It took more than a decade before another Black woman played a significant role in a Bond film. 1985’s A View to a Kill introduced Grace Jones as May Day — another femme fatale and a bodyguard to the movie’s main antagonist. After attempting to kill Bond throughout the film, she ends up saving James Bond from certain death and Silicon Valley from complete destruction. In addition to her role, Jones also did a great deal of promotion for the film.

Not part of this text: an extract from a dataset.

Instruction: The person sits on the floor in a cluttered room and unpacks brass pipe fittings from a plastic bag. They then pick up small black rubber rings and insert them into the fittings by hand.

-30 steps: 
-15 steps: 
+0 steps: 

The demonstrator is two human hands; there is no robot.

In 2002’s Die Another Day, Halle Berry appeared as Jinx Johnson, an NSA operative and Bond’s love interest. Her character was very well-received among critics and the audience alike, with many praising Berry’s performance, prompting MGM to consider developing a spin-off with Jinx as a protagonist. Unfortunately, those ideas were abandoned in favor of MGM’s reboot of the James Bond cinematic franchise with 2006’s Casino Royale.

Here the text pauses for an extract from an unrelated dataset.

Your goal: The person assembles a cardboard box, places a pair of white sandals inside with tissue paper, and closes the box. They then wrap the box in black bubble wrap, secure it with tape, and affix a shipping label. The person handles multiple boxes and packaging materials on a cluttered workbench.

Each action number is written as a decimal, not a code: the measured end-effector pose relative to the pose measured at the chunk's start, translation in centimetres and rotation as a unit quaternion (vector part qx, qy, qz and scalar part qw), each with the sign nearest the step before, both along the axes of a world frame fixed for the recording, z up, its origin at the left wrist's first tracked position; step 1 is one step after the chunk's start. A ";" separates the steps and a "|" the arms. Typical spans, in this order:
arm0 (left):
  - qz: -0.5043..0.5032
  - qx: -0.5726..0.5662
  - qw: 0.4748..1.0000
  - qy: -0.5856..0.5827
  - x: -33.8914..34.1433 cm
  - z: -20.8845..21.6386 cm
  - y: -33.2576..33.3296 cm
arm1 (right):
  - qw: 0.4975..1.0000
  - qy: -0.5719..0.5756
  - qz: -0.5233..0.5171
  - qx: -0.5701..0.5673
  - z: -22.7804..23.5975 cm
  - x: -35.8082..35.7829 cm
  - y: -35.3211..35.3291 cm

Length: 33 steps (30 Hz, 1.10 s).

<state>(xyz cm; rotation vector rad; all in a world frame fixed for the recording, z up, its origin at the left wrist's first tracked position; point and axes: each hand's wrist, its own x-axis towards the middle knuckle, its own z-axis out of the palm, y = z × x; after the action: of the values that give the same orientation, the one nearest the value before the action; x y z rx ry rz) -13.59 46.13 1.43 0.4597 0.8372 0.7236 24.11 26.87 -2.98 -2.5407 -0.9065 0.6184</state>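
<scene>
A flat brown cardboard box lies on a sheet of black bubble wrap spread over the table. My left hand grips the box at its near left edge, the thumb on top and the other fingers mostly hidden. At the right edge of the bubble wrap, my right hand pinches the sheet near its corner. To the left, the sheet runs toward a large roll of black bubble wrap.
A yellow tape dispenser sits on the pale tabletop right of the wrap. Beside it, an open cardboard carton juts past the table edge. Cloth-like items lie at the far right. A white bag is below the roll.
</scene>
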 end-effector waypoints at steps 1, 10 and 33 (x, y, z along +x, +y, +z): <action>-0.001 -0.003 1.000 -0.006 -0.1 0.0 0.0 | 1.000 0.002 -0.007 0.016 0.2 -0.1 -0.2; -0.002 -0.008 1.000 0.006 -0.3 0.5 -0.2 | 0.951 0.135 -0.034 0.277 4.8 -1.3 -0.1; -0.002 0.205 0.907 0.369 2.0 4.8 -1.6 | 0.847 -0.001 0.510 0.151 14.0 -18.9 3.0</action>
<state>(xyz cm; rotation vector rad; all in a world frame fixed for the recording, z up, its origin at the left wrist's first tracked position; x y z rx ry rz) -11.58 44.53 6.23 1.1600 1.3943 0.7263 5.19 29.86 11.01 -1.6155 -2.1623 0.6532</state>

2012’s Skyfall made a significant difference, as it introduced Naomie Harris as Eve Moneypenny — a recurring character role previously portrayed exclusively by white women. But Harris’ Miss Moneypenny isn’t a smitten secretary like her previous iterations throughout the franchise. Instead, she’s also an MI6 officer who directly assists Bond in the field. Interestingly enough, Harris is the first Black woman in the franchise to reprise her role in subsequent releases, appearing in 2015’s Spectre and the upcoming No Time to Die.

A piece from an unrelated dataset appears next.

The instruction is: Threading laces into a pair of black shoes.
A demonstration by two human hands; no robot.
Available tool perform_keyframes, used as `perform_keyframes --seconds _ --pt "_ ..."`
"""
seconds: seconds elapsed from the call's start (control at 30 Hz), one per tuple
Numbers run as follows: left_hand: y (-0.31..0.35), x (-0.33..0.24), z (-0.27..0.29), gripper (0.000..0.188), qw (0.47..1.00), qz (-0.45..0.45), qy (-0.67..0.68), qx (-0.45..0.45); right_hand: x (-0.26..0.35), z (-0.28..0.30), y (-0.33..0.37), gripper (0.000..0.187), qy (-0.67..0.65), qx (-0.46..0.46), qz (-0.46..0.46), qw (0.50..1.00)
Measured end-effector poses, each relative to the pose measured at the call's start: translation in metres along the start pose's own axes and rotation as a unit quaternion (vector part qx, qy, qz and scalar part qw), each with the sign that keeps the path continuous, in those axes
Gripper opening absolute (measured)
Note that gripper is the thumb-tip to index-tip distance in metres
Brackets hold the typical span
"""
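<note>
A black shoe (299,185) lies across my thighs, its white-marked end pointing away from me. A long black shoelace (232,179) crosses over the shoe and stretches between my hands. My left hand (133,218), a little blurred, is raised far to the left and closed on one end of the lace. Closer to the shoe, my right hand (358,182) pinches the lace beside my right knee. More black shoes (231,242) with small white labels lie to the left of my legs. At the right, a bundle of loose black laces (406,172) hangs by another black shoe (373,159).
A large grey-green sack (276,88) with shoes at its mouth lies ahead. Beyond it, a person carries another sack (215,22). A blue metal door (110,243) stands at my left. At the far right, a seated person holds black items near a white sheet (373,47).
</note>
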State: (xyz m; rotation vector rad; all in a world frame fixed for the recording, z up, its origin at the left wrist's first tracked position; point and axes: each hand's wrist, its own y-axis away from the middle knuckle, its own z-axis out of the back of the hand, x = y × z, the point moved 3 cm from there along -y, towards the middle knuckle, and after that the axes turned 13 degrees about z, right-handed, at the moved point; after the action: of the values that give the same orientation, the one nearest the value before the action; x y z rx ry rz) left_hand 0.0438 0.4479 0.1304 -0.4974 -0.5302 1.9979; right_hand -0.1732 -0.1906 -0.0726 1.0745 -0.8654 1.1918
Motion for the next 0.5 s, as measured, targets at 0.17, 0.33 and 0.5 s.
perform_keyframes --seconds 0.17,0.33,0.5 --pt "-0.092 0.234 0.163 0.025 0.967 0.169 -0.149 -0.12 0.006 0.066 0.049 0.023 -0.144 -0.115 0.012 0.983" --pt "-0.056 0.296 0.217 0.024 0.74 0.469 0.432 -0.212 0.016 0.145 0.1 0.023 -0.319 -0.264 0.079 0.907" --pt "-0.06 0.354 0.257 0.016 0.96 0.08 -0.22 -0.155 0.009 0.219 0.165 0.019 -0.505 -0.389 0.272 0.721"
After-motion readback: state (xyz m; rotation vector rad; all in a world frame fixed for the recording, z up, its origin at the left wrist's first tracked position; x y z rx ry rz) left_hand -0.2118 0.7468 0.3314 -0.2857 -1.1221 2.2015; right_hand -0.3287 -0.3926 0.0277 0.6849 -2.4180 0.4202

Bond’s next foray is the primary reason why Trina Parks’ iconic performance shouldn’t be forgotten. She might not have been a significant character, but she opened the franchise’s door to other Black performers, culminating with two important roles portrayed by Black women in the upcoming No Time to Die. Besides featuring Naomie Harris as Miss Moneypenny once again, it also introduces Lashana Lynch as a Black female 007.

Given the evolution of roles Black women have played in the franchise, from the iconic, albeit brief, performance by Trina Parks to recurring appearances of Namie Harries, it’s just a matter of time before a Black woman assumes the role of Bond in the franchise. Lashana Lynch, perhaps? While the hopes are high that the actress will be helming the franchise after No Time to Die, nothing has been officially confirmed yet — even though the time for a female Bond is, by far, past due.